To put it bluntly, it is a lot ahead of China, Russia and North Korea. Most of them are C# development, in line with the technical trend of external Red team circles. Most of Github’s open-source Red team tools are also C# development. I have read the codes of some tools, and the standards are also average. This may be the reason why FireEye has carried out a lot of secondary development! Looking back at the topic, the idea of ​​weaponization has only started, and it is a bit of a face when talking about engineering. There is no open source atmosphere, no engineering ability, the coding ability that wants to open source is weak, and those who have strong coding ability cherish themselves. The legal risk of tools are also a major constraint.

Neither understand APT nor write code, you tell me that you are a Red team

  1. As a Cybersecurity professional, we still need to look at some technology

Most Cybersecurity professional may be like me, to see if they can get some tools back. The Leaked FireEye tools are at least more stable than open source tools. But I used md5 to catch VirusTotal, and the conclusion is: No! No! No! But it also gave some minor exposures:

GoRAT FireEye is actually working, I may need to try it.

Among them is a D language backdoor, do more niche languages ​​to alleviate the pain of anti-virus clash.

DLL hijacking is a good way to maintain permissions. The strategy contains a lot of dll hijacking schemes, but they are all public.

The production of various Loaders is still at the forefront of confrontation.

Still need to build more wheels, the existing wheels are not necessarily good wheels.

The weaponization of known vulnerabilities is still necessary.

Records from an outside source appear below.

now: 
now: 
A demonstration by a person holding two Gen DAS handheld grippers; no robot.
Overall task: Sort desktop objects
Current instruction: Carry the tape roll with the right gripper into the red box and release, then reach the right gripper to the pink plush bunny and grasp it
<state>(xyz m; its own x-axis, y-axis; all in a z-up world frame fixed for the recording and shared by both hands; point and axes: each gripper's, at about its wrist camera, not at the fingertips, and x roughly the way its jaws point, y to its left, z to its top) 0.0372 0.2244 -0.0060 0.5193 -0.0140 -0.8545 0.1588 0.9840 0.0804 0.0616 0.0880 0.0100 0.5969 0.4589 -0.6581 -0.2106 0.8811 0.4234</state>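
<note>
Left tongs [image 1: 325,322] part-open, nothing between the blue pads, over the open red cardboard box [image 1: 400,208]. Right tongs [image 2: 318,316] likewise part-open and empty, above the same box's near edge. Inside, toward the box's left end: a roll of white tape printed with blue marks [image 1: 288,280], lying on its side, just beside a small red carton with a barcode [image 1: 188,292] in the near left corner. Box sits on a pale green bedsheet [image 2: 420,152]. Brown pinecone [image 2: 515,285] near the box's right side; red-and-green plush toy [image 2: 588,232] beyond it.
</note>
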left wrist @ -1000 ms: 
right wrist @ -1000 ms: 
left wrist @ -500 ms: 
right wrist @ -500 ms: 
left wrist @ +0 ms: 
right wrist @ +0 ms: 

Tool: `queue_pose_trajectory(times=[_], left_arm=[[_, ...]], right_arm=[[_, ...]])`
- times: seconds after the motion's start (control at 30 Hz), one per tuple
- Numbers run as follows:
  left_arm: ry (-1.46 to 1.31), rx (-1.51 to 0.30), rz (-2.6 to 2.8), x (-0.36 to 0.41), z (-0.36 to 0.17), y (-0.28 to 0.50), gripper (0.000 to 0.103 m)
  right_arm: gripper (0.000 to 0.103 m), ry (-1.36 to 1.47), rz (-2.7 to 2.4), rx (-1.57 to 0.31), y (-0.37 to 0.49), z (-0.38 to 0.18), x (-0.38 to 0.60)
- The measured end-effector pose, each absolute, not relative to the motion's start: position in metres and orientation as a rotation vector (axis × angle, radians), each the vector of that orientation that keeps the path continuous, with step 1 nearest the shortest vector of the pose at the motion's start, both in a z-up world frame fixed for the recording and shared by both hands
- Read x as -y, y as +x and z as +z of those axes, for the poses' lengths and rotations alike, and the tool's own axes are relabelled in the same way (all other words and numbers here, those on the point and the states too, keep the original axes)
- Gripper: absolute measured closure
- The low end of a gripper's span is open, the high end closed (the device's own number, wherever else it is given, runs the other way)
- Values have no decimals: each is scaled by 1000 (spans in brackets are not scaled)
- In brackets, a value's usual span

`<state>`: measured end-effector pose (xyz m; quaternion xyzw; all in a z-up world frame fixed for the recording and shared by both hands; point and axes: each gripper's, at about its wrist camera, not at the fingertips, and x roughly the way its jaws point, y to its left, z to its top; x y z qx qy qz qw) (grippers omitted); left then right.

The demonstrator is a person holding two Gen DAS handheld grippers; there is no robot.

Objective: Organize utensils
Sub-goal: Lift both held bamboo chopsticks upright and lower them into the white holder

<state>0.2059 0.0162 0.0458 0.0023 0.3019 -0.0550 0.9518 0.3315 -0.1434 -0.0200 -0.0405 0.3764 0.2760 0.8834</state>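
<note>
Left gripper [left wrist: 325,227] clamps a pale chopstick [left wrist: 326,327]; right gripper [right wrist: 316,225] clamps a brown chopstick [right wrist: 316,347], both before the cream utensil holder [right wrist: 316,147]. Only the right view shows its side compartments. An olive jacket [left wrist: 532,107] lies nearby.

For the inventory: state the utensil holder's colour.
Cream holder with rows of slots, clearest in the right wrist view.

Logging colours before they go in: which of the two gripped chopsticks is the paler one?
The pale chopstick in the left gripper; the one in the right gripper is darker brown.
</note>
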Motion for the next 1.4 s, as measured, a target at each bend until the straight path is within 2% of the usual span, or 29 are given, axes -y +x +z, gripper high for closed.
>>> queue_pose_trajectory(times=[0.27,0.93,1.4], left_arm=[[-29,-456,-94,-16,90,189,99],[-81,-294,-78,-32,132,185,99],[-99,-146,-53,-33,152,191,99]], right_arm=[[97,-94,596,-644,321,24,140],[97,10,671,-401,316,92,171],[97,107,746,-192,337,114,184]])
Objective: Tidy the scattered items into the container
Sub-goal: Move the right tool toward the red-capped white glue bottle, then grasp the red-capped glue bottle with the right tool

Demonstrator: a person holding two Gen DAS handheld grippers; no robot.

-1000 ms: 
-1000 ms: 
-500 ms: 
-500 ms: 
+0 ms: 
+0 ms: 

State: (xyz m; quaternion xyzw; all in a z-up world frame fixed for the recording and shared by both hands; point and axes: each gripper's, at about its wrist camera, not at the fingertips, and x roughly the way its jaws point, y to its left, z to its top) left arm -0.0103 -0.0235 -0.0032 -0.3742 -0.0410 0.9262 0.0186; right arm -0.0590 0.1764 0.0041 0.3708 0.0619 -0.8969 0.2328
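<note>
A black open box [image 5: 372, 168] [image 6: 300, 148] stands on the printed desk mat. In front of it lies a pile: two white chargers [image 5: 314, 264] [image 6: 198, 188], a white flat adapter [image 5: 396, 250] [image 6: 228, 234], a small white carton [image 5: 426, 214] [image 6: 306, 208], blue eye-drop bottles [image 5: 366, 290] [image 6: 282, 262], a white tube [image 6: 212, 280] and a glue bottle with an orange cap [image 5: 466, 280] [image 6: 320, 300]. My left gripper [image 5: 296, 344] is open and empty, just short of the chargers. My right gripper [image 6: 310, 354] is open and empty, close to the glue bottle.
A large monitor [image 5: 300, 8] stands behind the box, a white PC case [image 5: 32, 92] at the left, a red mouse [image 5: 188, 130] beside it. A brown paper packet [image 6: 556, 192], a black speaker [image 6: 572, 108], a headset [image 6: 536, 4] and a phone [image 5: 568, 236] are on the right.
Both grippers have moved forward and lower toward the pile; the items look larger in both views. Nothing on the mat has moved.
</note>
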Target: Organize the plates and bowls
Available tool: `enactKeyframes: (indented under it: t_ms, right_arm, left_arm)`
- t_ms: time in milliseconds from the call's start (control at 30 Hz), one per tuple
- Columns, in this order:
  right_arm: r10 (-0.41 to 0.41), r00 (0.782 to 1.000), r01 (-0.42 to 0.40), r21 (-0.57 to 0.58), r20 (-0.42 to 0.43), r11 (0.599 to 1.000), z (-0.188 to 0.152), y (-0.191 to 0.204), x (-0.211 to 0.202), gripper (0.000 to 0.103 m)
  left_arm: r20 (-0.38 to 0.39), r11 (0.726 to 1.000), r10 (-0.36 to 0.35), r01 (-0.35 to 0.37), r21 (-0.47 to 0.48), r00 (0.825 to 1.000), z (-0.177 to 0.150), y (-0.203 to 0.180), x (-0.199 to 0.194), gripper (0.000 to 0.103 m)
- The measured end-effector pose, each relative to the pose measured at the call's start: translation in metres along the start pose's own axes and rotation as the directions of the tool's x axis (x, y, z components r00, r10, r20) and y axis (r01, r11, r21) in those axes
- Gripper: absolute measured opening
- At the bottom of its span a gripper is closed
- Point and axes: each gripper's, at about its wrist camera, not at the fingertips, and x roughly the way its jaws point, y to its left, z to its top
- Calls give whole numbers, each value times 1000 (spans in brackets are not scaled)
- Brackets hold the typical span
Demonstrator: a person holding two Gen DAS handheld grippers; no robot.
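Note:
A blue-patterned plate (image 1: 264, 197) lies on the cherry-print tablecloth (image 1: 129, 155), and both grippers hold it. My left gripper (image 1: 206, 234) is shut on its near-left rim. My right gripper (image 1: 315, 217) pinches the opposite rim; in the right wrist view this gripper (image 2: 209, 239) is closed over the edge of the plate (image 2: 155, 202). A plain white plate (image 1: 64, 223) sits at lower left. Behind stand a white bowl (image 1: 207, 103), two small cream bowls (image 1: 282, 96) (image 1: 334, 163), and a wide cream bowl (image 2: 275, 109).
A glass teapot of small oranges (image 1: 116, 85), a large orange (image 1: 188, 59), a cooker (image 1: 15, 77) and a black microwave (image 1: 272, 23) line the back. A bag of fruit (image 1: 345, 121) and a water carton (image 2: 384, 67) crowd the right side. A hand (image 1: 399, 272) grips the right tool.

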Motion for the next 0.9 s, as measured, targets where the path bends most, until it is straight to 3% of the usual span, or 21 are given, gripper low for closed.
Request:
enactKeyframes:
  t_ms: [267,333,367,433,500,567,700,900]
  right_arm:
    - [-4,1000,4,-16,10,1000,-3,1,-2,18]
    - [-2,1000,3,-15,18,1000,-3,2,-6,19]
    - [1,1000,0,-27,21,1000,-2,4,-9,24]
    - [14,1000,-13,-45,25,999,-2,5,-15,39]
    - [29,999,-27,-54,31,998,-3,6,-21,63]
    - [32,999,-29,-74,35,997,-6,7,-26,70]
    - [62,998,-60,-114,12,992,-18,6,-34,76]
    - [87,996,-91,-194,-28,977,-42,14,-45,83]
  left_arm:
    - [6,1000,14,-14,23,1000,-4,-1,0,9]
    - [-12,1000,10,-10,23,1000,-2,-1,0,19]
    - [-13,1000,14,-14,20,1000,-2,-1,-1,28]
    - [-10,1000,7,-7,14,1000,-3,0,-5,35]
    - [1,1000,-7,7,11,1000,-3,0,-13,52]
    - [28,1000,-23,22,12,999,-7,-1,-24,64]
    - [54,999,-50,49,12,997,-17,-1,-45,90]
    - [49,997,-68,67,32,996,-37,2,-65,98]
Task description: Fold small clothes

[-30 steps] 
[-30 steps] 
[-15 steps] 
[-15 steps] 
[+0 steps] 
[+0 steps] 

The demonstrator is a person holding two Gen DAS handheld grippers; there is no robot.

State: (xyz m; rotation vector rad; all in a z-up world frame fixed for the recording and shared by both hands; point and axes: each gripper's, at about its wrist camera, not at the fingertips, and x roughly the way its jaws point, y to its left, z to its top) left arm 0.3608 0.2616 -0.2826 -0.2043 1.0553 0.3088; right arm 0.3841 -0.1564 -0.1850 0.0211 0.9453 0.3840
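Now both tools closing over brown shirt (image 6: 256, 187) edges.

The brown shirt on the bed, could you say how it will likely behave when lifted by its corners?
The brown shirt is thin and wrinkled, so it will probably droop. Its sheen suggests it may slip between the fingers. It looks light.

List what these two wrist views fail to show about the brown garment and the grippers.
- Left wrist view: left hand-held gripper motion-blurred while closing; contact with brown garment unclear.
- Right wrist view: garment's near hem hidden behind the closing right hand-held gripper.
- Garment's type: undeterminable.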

I believe that most people are as greedy as me for the CVE weaponization tool, and subconsciously believe that the use of FireEye tools must be a good option.

  1. Our road is still long

The Red team still has a long way to go. Recognize the gap and see the direction.

Finally, I hope FireEye will disclose the technical details of the attack and hope to see the top of the hacker world. As far as the current public is concerned, I want to say “My pants are all taken off, will you show me this?

About the Author

Jamal Uddin Shaikh AuthorJamal Uddin Shaikh is the Cybersecurity Architect and Technology Lead of the Appxone. He has done B.S. in Computer Engineering as well as have CISM, CPTE, CEH, ECSA, IBM QRadar, MCSA, MCITP professional certifications. He have 16 years of cyber security hands-on experience.

He found SQL injection vulnerability at NASA website, XSS vulnerability at Microsoft phone site, XSS Dom based vulnerability in Microsoft.com. He can create fully undetectable malicious link for reconnaissance or phishing.

He is Cyber Security instructor at Udemy.com, and launched online Courses “Combating Advanced Persistent Threat – APT Attack”, “Learn Hacked Credit and Debit Card Recovery from Scratch” and “Manual Bug Bounty Hunting for earning handsome money”.

He also developed a web based Dark Web Monitoring tool name as “Threat Ninja” which help us to centralize Hacked Credit and Debit Card Recovery service. He also developed Red Team and Malware development tool. He involved in the core development of Threat Intelligence Platform application.